From the first moment you saw him smile, you knew he was the man for
you. Well, perhaps it didn't happen quite that quickly. Maybe you dated
each other for months or possibly even years before that mysterious and
very wonderful feeling took over and you knew you were in love.
Regardless of when in your relationship it occurred, if you are like
many women, finding that special someone may have elicited another,
even more powerful feeling: the desire to have a baby. While childbearing
was once the farthest thing from her mind, many an obstetrical patient
has told me that from almost the instant she met her mate her babylust
began.
For other women, however, things can work just the opposite: the
desire for motherhood may come long before a potential partner appears.
In fact, some patients confide to me that it was their unrelenting desire to
have a baby that prompted their search for a soul-mate — or at least a
suitable parenting partner!
While no one is really certain what causes a woman's baby alarm to
ring, the recognition that it exists was one of the elements that led
researchers to a key discovery about how and why you get pregnant.
What was it they discovered? The vital role of reproductive hormones.
It was once believed that getting pregnant was strictly a physiological
function of your reproductive organs, but today research shows that the
same biochemicals that influence your desire to have a baby also play a
key role in helping you achieve conception. In fact, without your reproductive
hormones, you could not get pregnant!
THE NEW CONCEPTION CHEMISTRY: HOW IT WORKS
From the moment puberty starts and throughout your childbearing
years, your body and your brain work together in a unique biological
partnership, to produce a series of chemicals called reproductive hormones.
Research shows that the activity of your reproductive hormones can
affect everything from your mood to your desire for sex — even your
appetite for certain foods. Some new studies also suggest that hormones
are what cause a woman's baby alarm to ring, stimulating a natural
mothering instinct, the feeling perceived as a desire to get pregnant.
The strength of this feeling and when (and how often) in your childbearing
years it occurs are also thought to be influenced, at least in part,
by hormonal activity.
Even more important, however, is the way hormones affect your ability
to get pregnant. Although the total number of eggs your ovaries can
produce is predetermined before you are born (in most women, about
400,000 follicles exist), we now know that for you to get pregnant these
follicles must be able to develop and grow and then be released from your
ovary into your fallopian tube. Ultimately they must be able to be
fertilized, and finally, your embryo must implant into your uterus, and
grow as well. While it is your reproductive organs that actually perform
these vital tasks, the latest research shows that it is your reproductive
hormones that provide the biochemical signals necessary to put these
organs into motion.
THE HORMONES THAT HELP YOU GET PREGNANT
All told, five reproductive hormones are necessary for conception.
They send their signals to your various organs by rising and falling in a
distinct and carefully timed pattern throughout the course of a single
monthly menstrual cycle. The effects of all five are felt in your body, but
three of these hormones are continually being manufactured and released
into your bloodstream, by your brain. The first two are:
Follicle-stimulating hormone (FSH). Secreted by your pituitary gland
(which is located at the base of your brain), it stimulates the follicles
inside your ovaries to produce eggs.
Lutenizing hormone (LH). Also secreted by your pituitary gland, it
signals to your egg when the time is right to leave your ovary and be
ovulated into your fallopian tube so that fertilization can take place.
Collectively they are called gonadotropins. Although some FSH and LH
remain in your body at all times, both are secreted in great amounts
during the first half of your menstrual cycle, and levels of both drop
sharply after ovulation. It was recently discovered that in order for this
fluctuation to occur, another hormone must enter the fertility equation:
Gonadotropin-releasing hormone (GnRH). This helps release the
proper amounts of gonadotropins (FSH and LH) into your bloodstream.
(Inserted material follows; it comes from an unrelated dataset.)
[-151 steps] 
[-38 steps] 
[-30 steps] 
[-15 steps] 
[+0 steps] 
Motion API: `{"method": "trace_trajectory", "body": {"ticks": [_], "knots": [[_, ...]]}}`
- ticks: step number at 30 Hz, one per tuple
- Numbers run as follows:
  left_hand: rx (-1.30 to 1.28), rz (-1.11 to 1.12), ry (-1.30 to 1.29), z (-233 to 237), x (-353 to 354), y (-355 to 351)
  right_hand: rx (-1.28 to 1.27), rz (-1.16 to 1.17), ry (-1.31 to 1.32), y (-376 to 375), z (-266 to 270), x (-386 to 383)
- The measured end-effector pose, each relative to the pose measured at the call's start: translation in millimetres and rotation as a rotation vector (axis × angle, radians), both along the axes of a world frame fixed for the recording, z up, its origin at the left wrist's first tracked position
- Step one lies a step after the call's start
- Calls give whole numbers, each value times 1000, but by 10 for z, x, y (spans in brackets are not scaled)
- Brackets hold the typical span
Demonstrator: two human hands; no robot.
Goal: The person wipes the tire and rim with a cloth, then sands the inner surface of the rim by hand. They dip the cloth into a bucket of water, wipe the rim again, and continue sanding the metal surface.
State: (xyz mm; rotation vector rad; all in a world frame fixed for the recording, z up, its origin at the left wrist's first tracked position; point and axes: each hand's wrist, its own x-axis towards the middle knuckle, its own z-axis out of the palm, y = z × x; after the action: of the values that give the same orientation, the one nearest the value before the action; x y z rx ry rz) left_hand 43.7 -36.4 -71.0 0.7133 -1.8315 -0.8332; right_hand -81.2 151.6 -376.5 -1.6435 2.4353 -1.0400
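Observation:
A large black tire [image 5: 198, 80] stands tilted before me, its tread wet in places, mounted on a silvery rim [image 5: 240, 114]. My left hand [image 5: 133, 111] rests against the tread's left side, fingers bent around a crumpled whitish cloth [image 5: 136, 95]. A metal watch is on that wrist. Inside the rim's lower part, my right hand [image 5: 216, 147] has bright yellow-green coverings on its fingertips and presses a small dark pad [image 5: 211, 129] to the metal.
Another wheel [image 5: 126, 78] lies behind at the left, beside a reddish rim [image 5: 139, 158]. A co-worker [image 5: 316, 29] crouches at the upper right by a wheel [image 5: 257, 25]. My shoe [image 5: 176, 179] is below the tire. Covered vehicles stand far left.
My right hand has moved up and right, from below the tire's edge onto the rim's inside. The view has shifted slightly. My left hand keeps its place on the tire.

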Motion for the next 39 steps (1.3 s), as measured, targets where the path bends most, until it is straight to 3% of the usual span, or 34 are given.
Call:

Secreted by your hypothalamus, a tiny gland located near
your pituitary, GnRH functions as a kind of biochemical radar
system that pulses through your body every 90 to 120 minutes,
twenty-four hours a day. It monitors your bloodstream for levels of
FSH and LH and then at the proper time directs your pituitary to
release more of each into your bloodstream.
BALANCING YOUR FERTILITY EQUATION
Getting pregnant also requires estrogen and progesterone, two more
fertility hormones. They are manufactured in your ovaries (and elsewhere
in your body) and also rise and fall in a precisely timed pattern
throughout each menstrual cycle. Their purpose is to orchestrate various
steps in the egg production and release process.
After you become pregnant it is estrogen and progesterone that help
maintain your pregnancy and protect you from miscarriage.